Coding models vary by language, repository size, test quality, and how much surrounding context they need. A benchmark score can hide those differences. Before moving traffic, sample issues from your own repositories: one simple bug, one dependency problem, one refactor, one failing test with misleading logs, and one issue that requires reading documentation. That small suite reveals failure modes faster than a generic leaderboard.

Also check tool behavior. Some models write excellent patches but struggle with shell commands, file navigation, or concise commit messages. If your coding agent depends on those behaviors, evaluate the full workflow instead of the final patch only.

One more practical point: keep a small regression set after you choose a model. Coding models can change behavior when providers update routing, inference settings, or model aliases. A monthly rerun on the same issues will tell you whether the model still deserves its spot in your pipeline.

Frequently asked questions

What is SWE-bench Verified?

SWE-bench Verified is a benchmark that presents models with real GitHub issues from open-source Python repositories. The model must identify the problem, write a fix, and pass the existing test suite without scaffolding or hints. A 'verified' subset filters out ambiguous or underspecified issues for cleaner scoring. It's widely considered the best public signal of autonomous coding ability.

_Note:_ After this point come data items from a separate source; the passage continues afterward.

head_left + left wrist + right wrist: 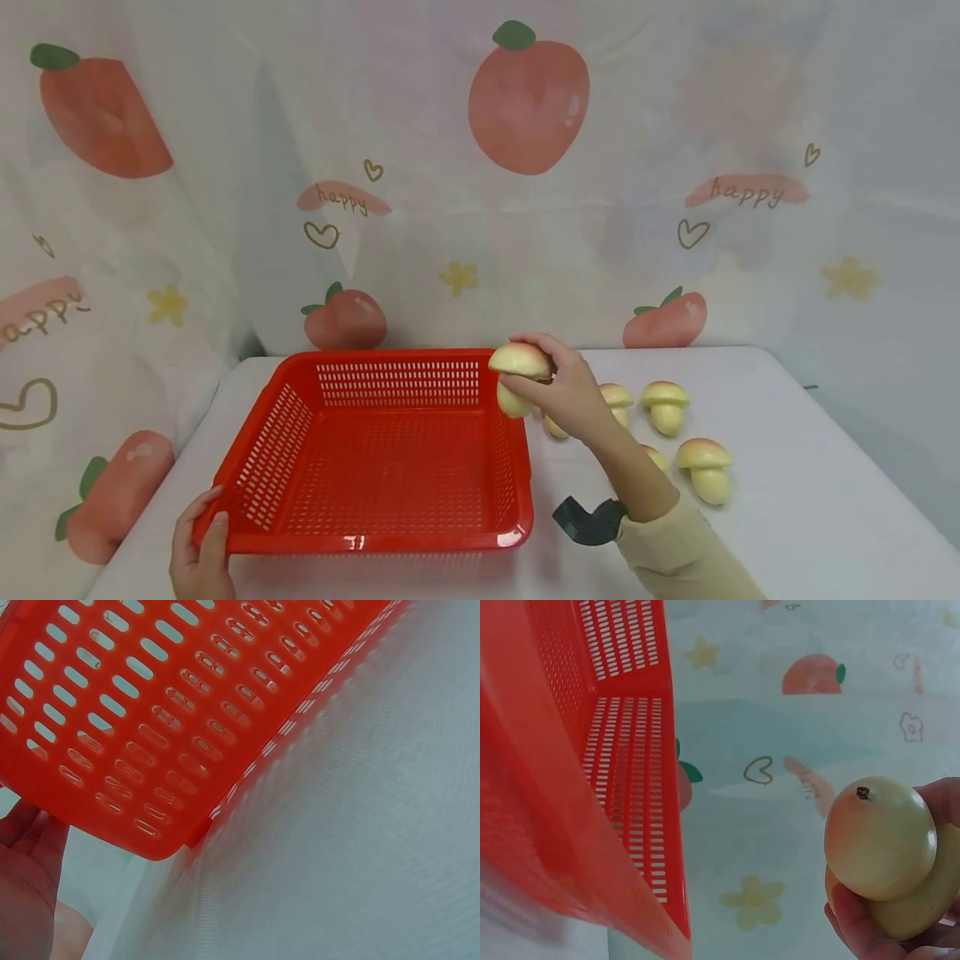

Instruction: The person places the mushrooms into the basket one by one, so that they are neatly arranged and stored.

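Note:
A toy mushroom (pixel 519 360) with a pale yellow stem and pink-tinged cap is held in my right hand (pixel 570 392), above the right rim of a red plastic basket (pixel 360 543). Thumb and fingers pinch it around where cap meets stem. In the right wrist view the mushroom (pixel 881 840) shows a small dark mark on its rounded end, beside the basket's wall (pixel 630 780). My left hand (pixel 201 558) grips the basket's rim at the near left corner. The left wrist view shows the slotted basket side (pixel 172 727) and part of that hand (pixel 30 877).
More toy mushrooms lie on the white table to the right of the basket, among them one at the back (pixel 666 407) and one nearer (pixel 705 468); my right forearm partly covers others. A dark curved piece (pixel 588 521) sits at my right wrist. A fruit-printed curtain (pixel 480 250) hangs behind.

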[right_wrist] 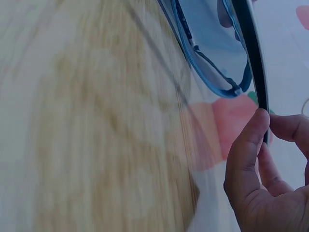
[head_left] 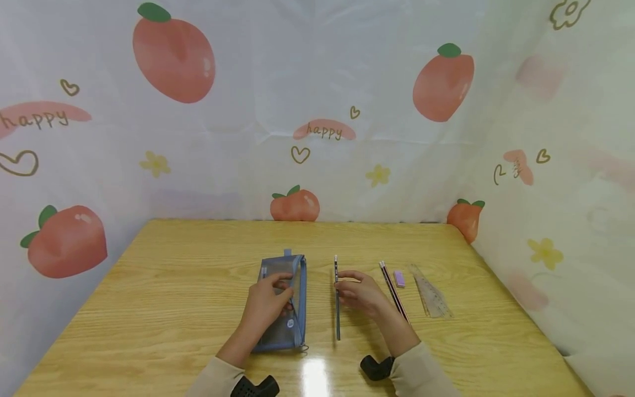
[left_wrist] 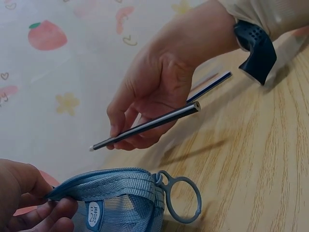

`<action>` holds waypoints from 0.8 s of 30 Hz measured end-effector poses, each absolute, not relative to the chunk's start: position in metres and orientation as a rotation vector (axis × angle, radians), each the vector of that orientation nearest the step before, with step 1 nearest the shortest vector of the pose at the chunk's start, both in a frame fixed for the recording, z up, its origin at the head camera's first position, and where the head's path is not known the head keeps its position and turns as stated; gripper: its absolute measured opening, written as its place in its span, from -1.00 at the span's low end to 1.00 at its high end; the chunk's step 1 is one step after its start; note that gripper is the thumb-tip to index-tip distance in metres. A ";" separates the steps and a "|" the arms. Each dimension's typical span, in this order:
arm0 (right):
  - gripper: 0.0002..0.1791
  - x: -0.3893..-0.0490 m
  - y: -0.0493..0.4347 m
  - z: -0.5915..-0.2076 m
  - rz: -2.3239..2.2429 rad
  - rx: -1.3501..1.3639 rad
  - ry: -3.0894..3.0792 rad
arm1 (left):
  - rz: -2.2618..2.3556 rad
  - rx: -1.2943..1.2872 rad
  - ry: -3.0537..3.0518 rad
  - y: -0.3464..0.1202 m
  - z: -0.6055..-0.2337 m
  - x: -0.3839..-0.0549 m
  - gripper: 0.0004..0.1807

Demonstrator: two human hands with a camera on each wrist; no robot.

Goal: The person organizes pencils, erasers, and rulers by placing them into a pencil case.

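Note:
A blue mesh pencil case (head_left: pixel 278 336) lies on the table with its zipped side gaping open. My left hand (head_left: pixel 268 300) pinches the edge of that opening, as the left wrist view also shows near the pencil case's fabric tag (left_wrist: pixel 94 215). To its right, my right hand (head_left: pixel 364 292) holds a dark striped pencil (head_left: pixel 338 314) between thumb and fingers. The pencil (left_wrist: pixel 154 123) is raised above the table, its white end pointing away from me. In the right wrist view the pencil (right_wrist: pixel 256 58) passes in front of the open pencil case (right_wrist: pixel 212 89).
Right of my right hand lie more pencils (head_left: pixel 392 284), a purple eraser (head_left: pixel 399 278) and clear rulers (head_left: pixel 431 295). A ring (left_wrist: pixel 186 200) hangs from the pencil case's zip end. The wooden table (head_left: pixel 173 286) meets a printed curtain (head_left: pixel 238 154) at the back and right.

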State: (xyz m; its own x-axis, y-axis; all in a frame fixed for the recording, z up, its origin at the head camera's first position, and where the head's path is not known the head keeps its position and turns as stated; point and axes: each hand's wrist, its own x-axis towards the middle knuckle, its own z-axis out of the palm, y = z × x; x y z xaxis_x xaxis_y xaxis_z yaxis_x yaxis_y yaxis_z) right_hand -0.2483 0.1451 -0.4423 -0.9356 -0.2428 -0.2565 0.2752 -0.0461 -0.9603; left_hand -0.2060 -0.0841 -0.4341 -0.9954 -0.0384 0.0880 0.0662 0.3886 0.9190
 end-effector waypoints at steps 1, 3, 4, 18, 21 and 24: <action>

Which is the best coding model in 2026?

Claude Opus 4.8 leads at 88.6% on SWE-bench Verified. For teams with cost constraints, DeepSeek V4-Pro scores 80.6% at a fraction of the price. The choice between them is largely a cost-vs-maximum-quality decision.

Why are some SWE-bench scores marked as estimates?

Not all providers submit to the official SWE-bench leaderboard. Where a provider hasn't published an official SWE-bench result, benchr uses an editorial estimate based on available benchmark data and related scores. Estimated figures are marked as such.